Valle has continued her classes online and taken advantage of the open campus to study.

“I have felt incredibly safe while on campus. There are procedures in place such as one-way hallways

and a limit on people on the elevator. They have also implemented an app that allows me to know when I am too close to another person and to provide contact tracing while on campus,” Valle said.

Remote learning solutions

Interactions with professors have changed as well, with most meetings held via Zoom.

“The faculty has done a great job of delivering substantive content remotely. Several professors utilize the white board and PowerPoint features to add an extra level of reinforcement to their lectures.

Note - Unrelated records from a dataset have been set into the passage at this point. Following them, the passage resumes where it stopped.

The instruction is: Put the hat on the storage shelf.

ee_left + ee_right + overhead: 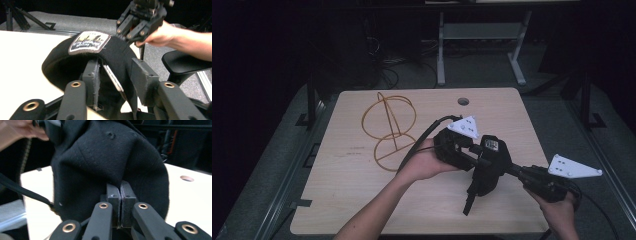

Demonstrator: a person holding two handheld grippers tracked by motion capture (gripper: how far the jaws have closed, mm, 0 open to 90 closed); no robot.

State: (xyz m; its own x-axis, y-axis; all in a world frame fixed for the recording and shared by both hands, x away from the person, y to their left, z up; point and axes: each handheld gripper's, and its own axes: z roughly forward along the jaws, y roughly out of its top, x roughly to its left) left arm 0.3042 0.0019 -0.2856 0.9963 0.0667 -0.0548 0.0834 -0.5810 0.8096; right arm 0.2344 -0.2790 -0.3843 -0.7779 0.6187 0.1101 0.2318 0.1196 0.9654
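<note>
A black cap (486,175) with a stitched patch (491,145) hangs above the table's near right part, between both grippers. My right gripper (510,169) is shut on it; in the right gripper view the jaws (120,191) press together on a fold of the cap's black cloth (105,165). My left gripper (473,156) stands open at the cap's rim. In the left gripper view its jaws (117,73) are spread, one inside the cap (62,62) and one outside, with the rim and a white tag between them. The right gripper (140,22) shows behind the patch (88,42).
A yellow wire stand (389,127) with two rings and a rod lies on the wooden table (352,190) at the far left. A round hole (463,101) sits near the table's far edge. Metal desk legs (441,50) stand on the floor beyond.
</note>
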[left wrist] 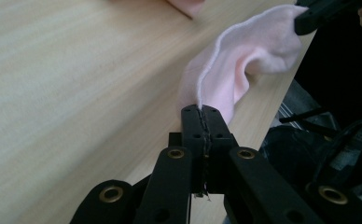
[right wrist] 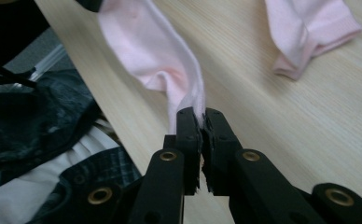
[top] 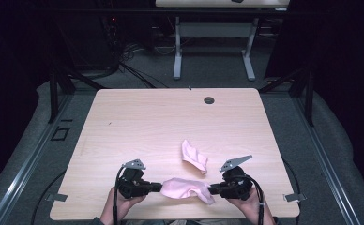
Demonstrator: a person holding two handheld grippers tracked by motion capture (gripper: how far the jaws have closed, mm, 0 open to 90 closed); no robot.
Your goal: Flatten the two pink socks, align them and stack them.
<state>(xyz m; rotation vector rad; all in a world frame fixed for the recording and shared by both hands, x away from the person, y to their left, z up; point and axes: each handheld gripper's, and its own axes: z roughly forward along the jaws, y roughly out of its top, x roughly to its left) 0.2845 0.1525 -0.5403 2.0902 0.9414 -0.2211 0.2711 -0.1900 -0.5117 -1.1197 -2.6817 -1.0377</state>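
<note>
- Both grippers were pinching the same pink sock: the left gripper (top: 155, 187) had its jaws closed flat on one end, and the right gripper (top: 214, 190) had its jaws closed on the other.
- Held sock (top: 185, 188) hung stretched between the two tools at the near edge of the table (top: 138, 122), its long axis running from 9 o'clock to 3 o'clock across the person's front.
- From the left gripper the fabric ran off toward 3 o'clock; from the right gripper it ran back toward 9 o'clock, so each tool sat at one tip of the axis and neither was nearer the middle.
- Seen along the left gripper's own jaws, the pinched hem of the held sock (left wrist: 244, 60) stood up from between the closed tips and arched away to the other tool.
- Along the right gripper's jaws the picture was the mirror of that, the sock (right wrist: 160, 51) sagging a little in the middle, loose rather than taut.
- Second sock (top: 193, 156) lay crumpled on the wood at about 12 o'clock from the held one, just beyond it and apart from it, slightly closer to the right gripper.
- Judging by that layout, the coming move looked to turn on carrying the held sock forward toward 12 o'clock to meet its mate, with both hands travelling together to keep the axis level.
</note>
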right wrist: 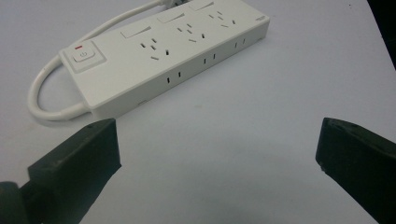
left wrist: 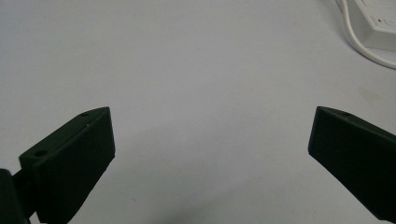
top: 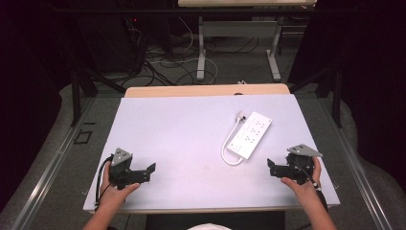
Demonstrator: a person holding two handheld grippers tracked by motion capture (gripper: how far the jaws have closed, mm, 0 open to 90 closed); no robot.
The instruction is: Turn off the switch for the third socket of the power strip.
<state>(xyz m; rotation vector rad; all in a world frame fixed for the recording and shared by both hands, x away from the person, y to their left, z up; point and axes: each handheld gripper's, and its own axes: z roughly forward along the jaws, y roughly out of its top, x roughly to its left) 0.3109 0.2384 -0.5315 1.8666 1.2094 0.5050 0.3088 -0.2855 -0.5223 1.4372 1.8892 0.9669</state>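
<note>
A white power strip [top: 250,134] lies flat on the desk [top: 182,129], right of centre and turned at a slant, its far end pointing away and to the right. Its thick white cord [top: 229,143] curls out from the near end in a loop and runs back along the strip's left side to a plug at the far end.

The right gripper [top: 271,168] sits near the desk's front right corner, just beside the strip's near end but apart from it. Its fingers [right wrist: 77,163] are spread wide with nothing between them. In the right gripper view the strip [right wrist: 168,51] lies ahead and to the left of the gap, the switch end nearest the left finger.

The left gripper [top: 149,170] rests near the front left, well apart from the strip, its fingers [left wrist: 70,163] also spread wide and empty over bare desk. In its view, a corner of the strip [left wrist: 373,23] and a bend of cord [left wrist: 364,49] sit at the upper right.

Each hand [top: 115,189] grips its tool from behind, forearms coming in from the near edge; both grippers point inward toward each other.

The strip is smooth, hard plastic, a long flat box with rounded corners, rows of sockets, and a square power button with a small red mark. The fingers are matte black blocks with angled faces. The desk top is a plain pale sheet.
</note>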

Others opt for remote polling apps for quizzes or to screen-share videos. I feel I am getting a similar caliber of education as if we were on campus,” Williams said.

Valle said professors have allowed students to make appointments.

“Also, I have continued to email professors, and they have given prompt replies. I feel that though we are remote, I have still been able to work with professors and ask questions,” Valle said.

Both are encouraged by their overall learning experiences thus far.

“I feel optimistic about this upcoming year. I am prepared to continue my pursuit of becoming a lawyer in an online environment,” Williams said.

Valle echoed that sentiment.

“Now that we have had a full semester online, I feel I have a better understanding of how I can adjust my studying to fit my needs. I will continue to work hard, stay focused, keep a routine, and reach out to my professors to have a successful year in my studies,” Valle said.